Quote exactly, and only, the lines of the material below from the line with "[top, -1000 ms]" through the line with "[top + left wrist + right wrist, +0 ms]".

** THE DATA follows **

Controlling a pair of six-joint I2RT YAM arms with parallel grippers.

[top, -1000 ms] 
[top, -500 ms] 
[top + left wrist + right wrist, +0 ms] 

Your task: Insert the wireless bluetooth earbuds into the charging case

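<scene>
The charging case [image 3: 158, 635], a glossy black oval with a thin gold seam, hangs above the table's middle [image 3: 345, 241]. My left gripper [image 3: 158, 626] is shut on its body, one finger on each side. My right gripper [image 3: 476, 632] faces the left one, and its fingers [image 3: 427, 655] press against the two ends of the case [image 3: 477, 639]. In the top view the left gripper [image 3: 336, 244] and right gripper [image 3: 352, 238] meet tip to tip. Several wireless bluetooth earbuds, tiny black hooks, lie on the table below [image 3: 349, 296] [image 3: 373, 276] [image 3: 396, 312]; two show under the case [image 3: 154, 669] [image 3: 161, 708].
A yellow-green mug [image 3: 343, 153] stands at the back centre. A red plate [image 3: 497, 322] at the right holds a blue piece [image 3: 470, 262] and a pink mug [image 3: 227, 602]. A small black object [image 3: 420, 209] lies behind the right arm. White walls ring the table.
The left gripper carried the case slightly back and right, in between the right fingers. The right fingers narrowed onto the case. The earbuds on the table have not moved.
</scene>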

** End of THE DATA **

» **EXERCISE RESULT**
[top, -1000 ms] 
[top, -500 ms] 
[top + left wrist + right wrist, +0 ms] 

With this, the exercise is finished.